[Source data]
:::::

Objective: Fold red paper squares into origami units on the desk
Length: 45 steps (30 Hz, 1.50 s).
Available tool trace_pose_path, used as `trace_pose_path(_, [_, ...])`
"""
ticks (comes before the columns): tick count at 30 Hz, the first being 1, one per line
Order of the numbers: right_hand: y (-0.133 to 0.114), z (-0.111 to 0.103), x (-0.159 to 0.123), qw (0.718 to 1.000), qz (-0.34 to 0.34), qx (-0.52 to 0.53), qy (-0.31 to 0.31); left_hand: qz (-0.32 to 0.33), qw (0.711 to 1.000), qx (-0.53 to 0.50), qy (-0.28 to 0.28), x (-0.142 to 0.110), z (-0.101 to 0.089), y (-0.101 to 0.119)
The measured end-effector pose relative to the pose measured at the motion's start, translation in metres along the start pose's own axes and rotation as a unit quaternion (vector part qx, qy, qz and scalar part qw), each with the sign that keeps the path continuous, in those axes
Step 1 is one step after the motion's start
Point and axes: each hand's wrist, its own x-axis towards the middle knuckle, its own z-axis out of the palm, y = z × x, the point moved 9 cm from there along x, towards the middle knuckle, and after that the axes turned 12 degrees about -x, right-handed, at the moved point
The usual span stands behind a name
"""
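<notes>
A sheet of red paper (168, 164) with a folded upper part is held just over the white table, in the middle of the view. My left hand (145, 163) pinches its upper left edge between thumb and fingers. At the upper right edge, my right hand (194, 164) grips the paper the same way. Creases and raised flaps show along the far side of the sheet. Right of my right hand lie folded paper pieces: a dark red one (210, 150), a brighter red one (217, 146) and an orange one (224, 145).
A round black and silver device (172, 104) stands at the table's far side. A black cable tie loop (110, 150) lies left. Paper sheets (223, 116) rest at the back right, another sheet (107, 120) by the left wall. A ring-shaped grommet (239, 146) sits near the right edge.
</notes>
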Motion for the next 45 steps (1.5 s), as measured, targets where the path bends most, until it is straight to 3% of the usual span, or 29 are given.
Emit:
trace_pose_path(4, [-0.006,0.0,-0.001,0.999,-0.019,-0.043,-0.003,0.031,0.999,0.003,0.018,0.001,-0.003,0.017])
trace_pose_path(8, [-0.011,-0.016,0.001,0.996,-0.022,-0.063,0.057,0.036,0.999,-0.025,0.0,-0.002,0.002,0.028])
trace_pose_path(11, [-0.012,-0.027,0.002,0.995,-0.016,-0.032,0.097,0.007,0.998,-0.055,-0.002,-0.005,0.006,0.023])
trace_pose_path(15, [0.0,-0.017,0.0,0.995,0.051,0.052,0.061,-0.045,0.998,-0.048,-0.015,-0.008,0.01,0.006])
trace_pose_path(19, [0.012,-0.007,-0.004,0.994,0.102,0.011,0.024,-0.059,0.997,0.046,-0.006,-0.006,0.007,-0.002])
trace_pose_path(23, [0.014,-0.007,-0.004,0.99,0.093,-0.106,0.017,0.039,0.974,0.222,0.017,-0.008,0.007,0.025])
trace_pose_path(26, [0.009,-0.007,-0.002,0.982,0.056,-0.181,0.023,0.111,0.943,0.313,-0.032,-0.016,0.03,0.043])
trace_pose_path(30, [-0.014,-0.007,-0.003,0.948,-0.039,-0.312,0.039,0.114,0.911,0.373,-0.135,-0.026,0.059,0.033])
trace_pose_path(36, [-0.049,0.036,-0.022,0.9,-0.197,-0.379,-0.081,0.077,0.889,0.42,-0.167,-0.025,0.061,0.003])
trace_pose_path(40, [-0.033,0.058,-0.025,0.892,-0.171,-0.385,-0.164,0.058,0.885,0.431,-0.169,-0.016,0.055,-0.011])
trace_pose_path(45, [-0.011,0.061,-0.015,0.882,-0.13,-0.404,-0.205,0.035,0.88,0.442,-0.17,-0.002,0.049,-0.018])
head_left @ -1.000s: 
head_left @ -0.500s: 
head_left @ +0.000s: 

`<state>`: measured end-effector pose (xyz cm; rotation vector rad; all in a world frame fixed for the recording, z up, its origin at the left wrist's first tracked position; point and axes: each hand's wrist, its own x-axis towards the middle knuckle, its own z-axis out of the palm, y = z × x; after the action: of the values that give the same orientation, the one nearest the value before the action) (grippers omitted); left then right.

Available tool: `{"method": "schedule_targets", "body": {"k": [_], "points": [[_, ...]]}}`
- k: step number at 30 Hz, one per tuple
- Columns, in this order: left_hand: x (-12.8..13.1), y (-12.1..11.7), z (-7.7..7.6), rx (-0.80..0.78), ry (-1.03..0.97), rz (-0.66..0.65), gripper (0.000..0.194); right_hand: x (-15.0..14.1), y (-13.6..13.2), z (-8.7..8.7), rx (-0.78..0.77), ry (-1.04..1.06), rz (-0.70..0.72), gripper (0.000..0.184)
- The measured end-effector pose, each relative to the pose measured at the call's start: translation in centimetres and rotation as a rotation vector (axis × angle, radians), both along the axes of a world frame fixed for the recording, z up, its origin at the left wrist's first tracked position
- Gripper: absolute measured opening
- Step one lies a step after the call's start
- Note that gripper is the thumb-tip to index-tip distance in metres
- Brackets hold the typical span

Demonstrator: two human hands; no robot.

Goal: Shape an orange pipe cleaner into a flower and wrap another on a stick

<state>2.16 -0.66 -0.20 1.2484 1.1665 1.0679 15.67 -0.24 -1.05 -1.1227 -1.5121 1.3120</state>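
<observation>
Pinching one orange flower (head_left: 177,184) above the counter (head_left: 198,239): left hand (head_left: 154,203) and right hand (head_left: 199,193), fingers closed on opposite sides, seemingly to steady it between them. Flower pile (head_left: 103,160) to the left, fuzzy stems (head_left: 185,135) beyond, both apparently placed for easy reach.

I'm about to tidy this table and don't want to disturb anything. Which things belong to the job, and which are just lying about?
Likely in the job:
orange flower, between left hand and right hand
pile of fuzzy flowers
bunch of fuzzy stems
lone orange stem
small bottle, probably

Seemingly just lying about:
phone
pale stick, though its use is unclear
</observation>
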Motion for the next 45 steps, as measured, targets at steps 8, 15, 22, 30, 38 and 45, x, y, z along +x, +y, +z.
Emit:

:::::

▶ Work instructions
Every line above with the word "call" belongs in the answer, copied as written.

▶ Exercise result
- The measured end-effector pose, each relative to the pose measured at the call's start: translation in centimetres and rotation as a rotation vector (axis × angle, radians), both along the axes of a world frame fixed for the recording, z up, its origin at the left wrist's first tracked position
- Step one lies a step after the call's start

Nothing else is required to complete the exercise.